## Data
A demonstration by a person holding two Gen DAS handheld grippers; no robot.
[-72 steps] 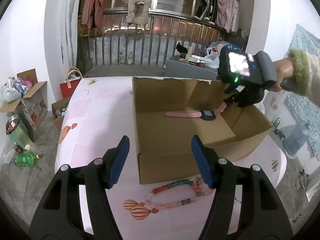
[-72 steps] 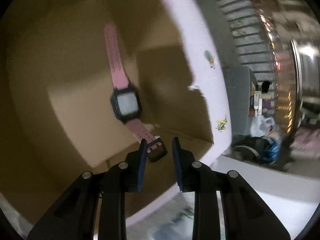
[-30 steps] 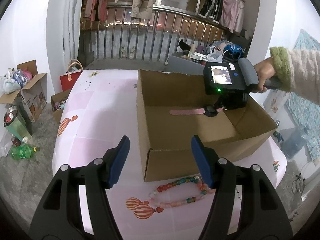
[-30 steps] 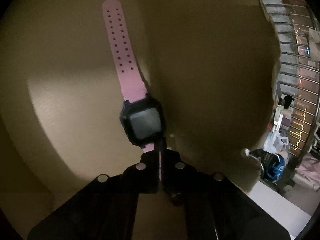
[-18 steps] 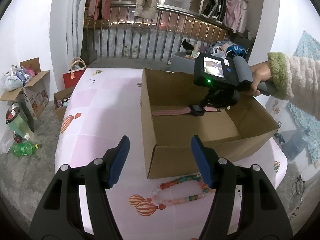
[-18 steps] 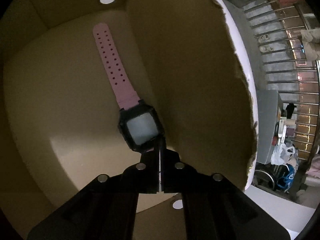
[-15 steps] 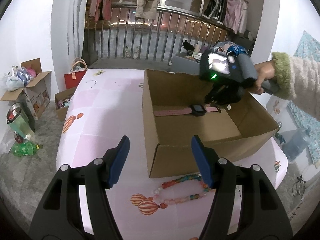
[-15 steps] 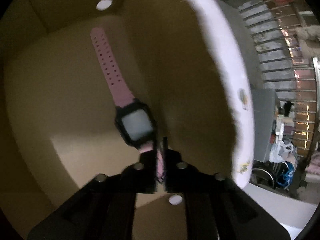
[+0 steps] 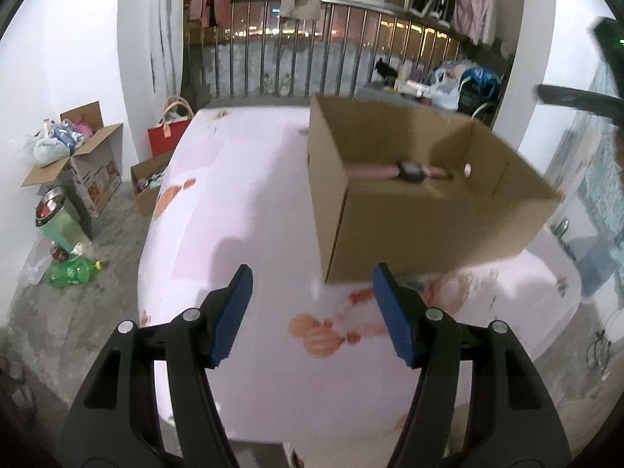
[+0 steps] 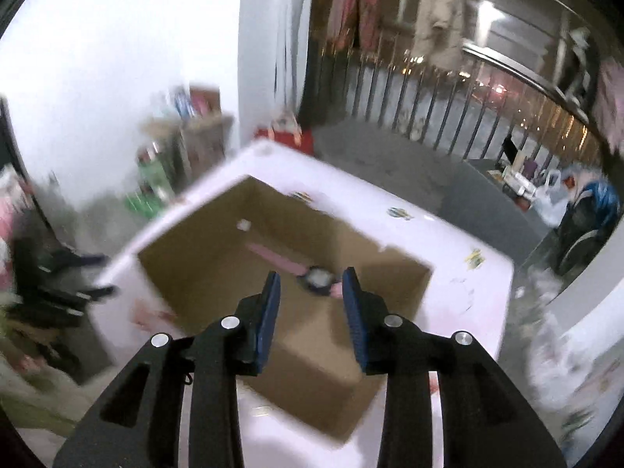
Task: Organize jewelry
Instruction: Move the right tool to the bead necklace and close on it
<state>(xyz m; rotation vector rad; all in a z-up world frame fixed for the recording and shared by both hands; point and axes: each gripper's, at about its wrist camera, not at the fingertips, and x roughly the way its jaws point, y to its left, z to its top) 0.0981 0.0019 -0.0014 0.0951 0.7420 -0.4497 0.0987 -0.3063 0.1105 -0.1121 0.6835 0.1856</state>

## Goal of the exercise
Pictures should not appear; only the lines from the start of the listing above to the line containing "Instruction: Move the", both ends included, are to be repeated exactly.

## Your response
A demonstration by a person holding two Gen DAS handheld grippers; no robot.
[-72 steps] 
[-72 steps] 
[-30 steps] 
[-30 steps] 
[-18 steps] 
[-18 steps] 
[-15 steps] 
[-15 steps] 
[+0 steps] 
[+0 steps] 
Task: Organize jewelry
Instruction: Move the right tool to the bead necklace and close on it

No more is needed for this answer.